Metrics Guide
A step-by-step guide to understanding, querying, and acting on metrics in the Crawbl platform. Written for engineers who have never touched Prometheus, MetricsQL, or any monitoring tool before.
Chapter 1: Getting Started
What are metrics and why do they matter?
A metric is a number that describes something about a running system, measured over time.
Think of it like a car dashboard:
- Speedometer -- how fast are you going right now?
- Odometer -- how far have you driven total?
- Fuel gauge -- how much gas is left?
Metrics are the same thing, but for software. They tell you things like how many database connections are open, how much memory Redis is using, or whether PostgreSQL is even running.
Without metrics, the only way to know something is wrong is when a user reports it. With metrics, you can see problems forming before they become outages.
What is VictoriaMetrics?
VictoriaMetrics is a database that stores numbers over time. That is literally it.
Every 30 seconds, it reaches out to each service in our cluster, asks "what are your current numbers?", and stores the response with a timestamp. You can then query those numbers to see trends, spot problems, or verify that a deploy went smoothly.
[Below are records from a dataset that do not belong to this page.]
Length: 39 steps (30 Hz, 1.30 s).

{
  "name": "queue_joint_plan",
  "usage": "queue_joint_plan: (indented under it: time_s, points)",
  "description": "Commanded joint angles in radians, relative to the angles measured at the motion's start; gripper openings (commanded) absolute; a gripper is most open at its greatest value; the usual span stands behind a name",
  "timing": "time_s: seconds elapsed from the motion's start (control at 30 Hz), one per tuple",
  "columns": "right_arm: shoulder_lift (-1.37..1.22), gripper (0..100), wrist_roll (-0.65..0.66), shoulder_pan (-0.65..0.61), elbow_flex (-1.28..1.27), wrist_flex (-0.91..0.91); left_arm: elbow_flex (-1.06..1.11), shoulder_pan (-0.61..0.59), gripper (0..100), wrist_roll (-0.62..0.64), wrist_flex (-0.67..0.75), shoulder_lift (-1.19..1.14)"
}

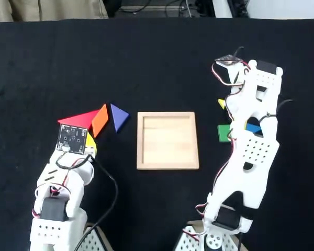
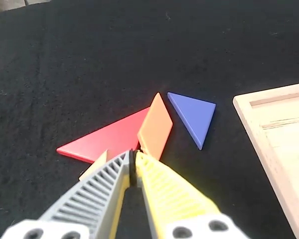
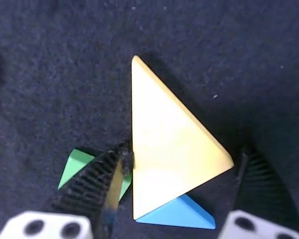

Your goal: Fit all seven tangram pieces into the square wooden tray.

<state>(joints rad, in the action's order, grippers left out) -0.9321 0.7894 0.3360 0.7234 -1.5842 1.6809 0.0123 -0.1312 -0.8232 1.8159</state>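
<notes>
Two fingers [image 3: 97, 181] of the right gripper [image 3: 184, 155] stand apart astride the yellow triangle [image 3: 162, 134]: one long edge runs beside one finger, the opposite corner points at the other. Farther off, the left gripper [image 2: 134, 158] is pinched closed, tips by the orange parallelogram [image 2: 155, 127].

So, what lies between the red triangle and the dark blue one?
The orange parallelogram, right against the red triangle; the high view shows it.

Left arm [image 1: 60, 191]: white, folded low, wrist raised behind its pincer.
Left gripper [image 2: 133, 158]: grey finger [image 2: 102, 181] and yellow finger [image 2: 167, 186] pressed together, tips meeting.
Right arm [image 1: 249, 151]: white, stretched far forward, wrist directly above its pincer.
Right gripper [image 3: 182, 167]: black fingers [image 3: 102, 181] spread wide, pointing down.
</notes>
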Motion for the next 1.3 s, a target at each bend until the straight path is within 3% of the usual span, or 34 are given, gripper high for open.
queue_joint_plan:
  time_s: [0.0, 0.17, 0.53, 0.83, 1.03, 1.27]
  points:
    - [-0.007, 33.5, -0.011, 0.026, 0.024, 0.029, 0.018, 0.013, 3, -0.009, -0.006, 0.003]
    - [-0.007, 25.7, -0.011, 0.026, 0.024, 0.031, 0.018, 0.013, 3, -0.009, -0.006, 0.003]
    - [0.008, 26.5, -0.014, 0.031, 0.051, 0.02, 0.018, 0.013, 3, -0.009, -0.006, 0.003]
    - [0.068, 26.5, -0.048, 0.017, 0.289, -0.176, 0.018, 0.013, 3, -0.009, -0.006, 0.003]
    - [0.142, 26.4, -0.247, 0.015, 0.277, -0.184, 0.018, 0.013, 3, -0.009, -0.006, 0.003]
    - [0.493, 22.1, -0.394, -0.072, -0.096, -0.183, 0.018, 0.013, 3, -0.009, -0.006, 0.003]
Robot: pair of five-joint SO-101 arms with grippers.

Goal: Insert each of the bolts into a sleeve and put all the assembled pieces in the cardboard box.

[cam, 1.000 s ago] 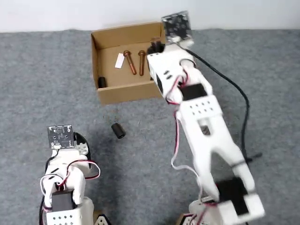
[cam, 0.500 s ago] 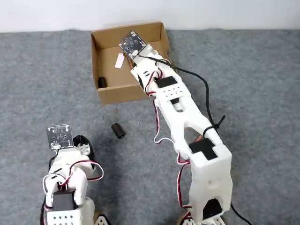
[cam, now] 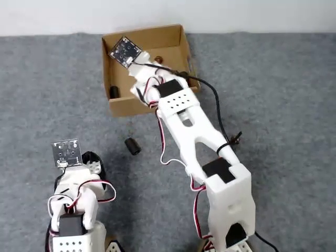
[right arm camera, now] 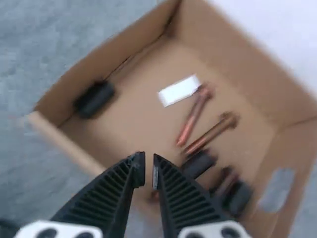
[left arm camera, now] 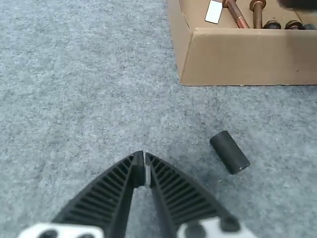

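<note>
The cardboard box (cam: 126,105) stands at the back of the grey mat. My right gripper (right arm camera: 147,166) hangs shut and empty above its inside. Below it lie two bare copper bolts (right arm camera: 194,115) (right arm camera: 212,131) beside a white label (right arm camera: 179,90). A black sleeve (right arm camera: 94,98) rests in one corner, and dark assembled pieces (right arm camera: 198,163) lie along a wall. Another black sleeve (cam: 132,146) lies loose on the mat in front of the box. My left gripper (left arm camera: 143,159) sits shut and empty low over the mat, a little short of this sleeve (left arm camera: 229,151).
The right arm (cam: 184,121) stretches diagonally from the front right up over the box. Its black cable (cam: 220,131) trails on the mat beside it. A pale wall (cam: 262,16) borders the mat at the back. Grey mat lies bare left of the box.
The right arm has swung leftward across the box, from its right wall to over its left half. The left arm and the loose sleeve have stayed put.
</note>
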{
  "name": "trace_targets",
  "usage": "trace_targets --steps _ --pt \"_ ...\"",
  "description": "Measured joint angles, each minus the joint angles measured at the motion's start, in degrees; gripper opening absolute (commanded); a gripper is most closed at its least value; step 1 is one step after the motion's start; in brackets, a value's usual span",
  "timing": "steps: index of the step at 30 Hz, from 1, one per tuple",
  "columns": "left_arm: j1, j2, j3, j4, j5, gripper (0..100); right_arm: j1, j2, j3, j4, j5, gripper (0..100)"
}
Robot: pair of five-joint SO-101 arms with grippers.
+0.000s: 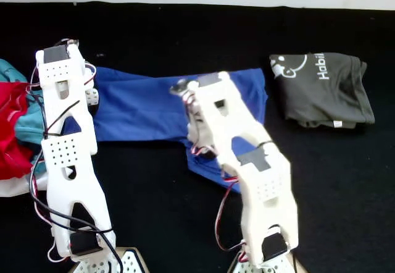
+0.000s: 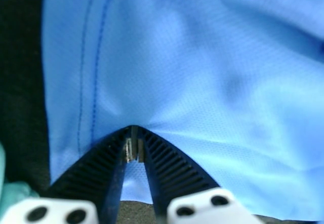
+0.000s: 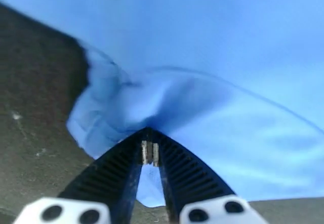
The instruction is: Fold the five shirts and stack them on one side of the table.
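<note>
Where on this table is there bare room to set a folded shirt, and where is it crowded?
Bare table in front of the folded grey shirt; between the left arm and right arm, nearer than the blue shirt; and along the far edge. Crowded: the red and teal pile at the left edge.

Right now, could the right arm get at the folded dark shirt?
Not yet, probably: the right hand is shut on the blue shirt. Otherwise nothing stands between it and the dark shirt.
</note>
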Motion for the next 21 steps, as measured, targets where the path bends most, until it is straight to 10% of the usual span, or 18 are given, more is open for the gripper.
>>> trace_targets --steps 15,21 --pt "0.0 0.0 0.0 0.0 0.0 1 -6.8 -6.1 0.0 7.3 0.0 1.7" --pt "0.0 0.0 0.0 0.0 0.0 1 -7.0 -11.4 0.4 10.3 0.0 21.6"
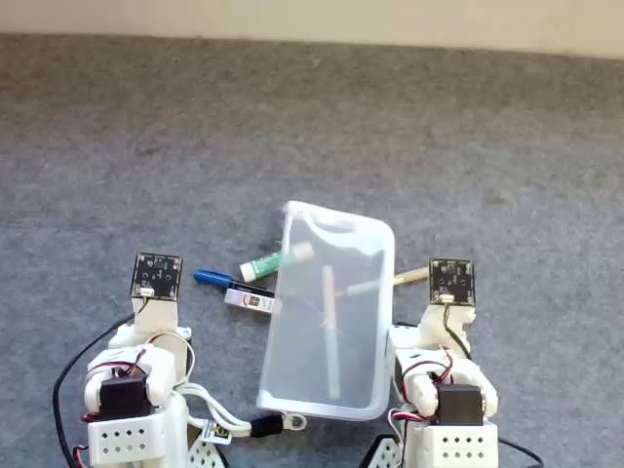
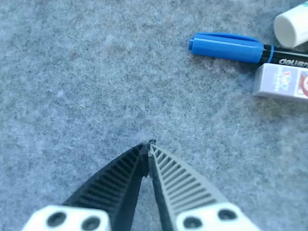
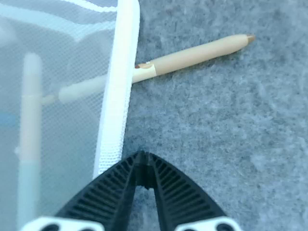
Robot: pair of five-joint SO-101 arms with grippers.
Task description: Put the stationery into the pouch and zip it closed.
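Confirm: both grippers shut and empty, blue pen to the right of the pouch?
No. The high view shows the blue pen to the left of the pouch. The left gripper and right gripper are shut and empty.

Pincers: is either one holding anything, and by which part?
Nothing held. Left pincer is shut empty over the carpet; right pincer is shut empty beside the pouch.

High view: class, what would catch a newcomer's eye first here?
The translucent white mesh pouch lies flat on the grey felt table. A blue-capped pen juts out past its edge by the left arm, and a beige pen past its edge by the right arm.
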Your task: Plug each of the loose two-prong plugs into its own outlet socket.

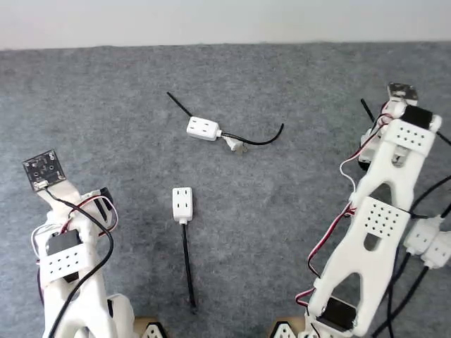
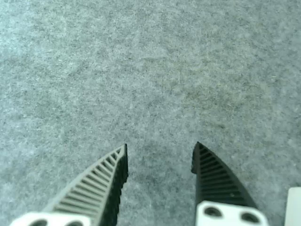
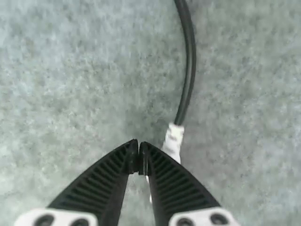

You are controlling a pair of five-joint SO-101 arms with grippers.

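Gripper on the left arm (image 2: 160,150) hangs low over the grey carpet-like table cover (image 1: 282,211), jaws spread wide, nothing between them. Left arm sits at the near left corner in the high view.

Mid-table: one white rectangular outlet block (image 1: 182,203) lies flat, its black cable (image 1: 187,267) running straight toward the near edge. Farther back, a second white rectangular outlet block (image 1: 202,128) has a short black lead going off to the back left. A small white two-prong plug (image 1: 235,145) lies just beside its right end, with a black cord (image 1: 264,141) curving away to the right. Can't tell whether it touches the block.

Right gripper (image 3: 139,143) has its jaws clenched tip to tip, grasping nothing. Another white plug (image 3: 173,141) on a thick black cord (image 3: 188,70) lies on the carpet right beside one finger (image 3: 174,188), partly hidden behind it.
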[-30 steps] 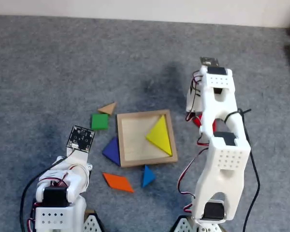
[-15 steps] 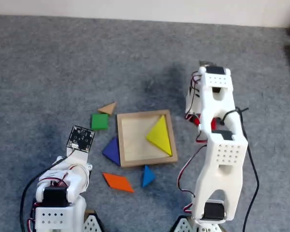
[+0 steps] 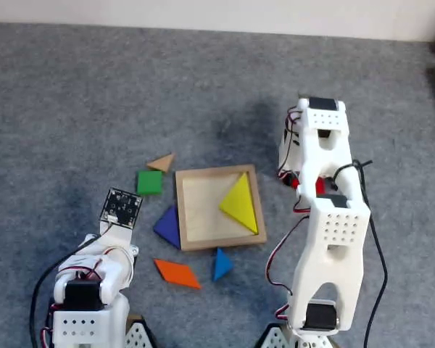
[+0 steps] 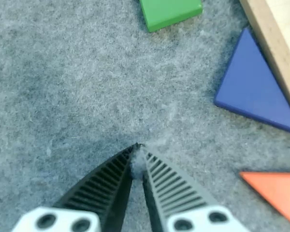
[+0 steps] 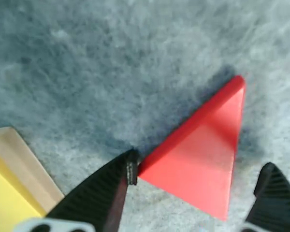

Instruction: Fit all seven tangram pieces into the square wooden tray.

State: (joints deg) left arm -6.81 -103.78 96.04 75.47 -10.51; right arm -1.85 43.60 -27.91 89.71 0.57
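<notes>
The square wooden tray (image 3: 183, 210) lies mid-table with a yellow triangle (image 3: 241, 203) inside it at its right side. Around it on the carpet are a tan triangle (image 3: 162, 162), a green square (image 3: 149, 181), a dark blue triangle (image 3: 168, 226), an orange parallelogram (image 3: 177, 272) and a small blue triangle (image 3: 221, 264). A red triangle (image 5: 203, 154) lies right of the tray, and my right gripper (image 5: 200, 171) stands open with one finger on each side of it. My left gripper (image 4: 137, 151) is shut on nothing, low over bare carpet left of the dark blue triangle (image 4: 253, 94).
Grey carpet covers the table. The right arm (image 3: 326, 217) stretches along the tray's right side and hides most of the red triangle from above. The tray's corner (image 5: 17, 159) lies close to the right gripper. Open carpet lies behind the tray.
The right arm has shifted slightly above the red triangle. The left arm and all the pieces have stayed where they were.
</notes>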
VictoriaMetrics is compatible with Prometheus (the industry standard), so any PromQL guide or Stack Overflow answer you find will work here too. It also supports MetricsQL, a superset that adds extra convenience functions.
How metrics get collected
The collection process has three steps:
- A service exposes a
/metricsendpoint. This is a plain HTTP page that lists all the service's current numbers in a specific text format. - VictoriaMetrics scrapes that endpoint every 30 seconds. It discovers which pods to scrape by looking for a Kubernetes annotation:
prometheus.io/scrape: "true". - The numbers are stored with a timestamp. You can then query them over any time range.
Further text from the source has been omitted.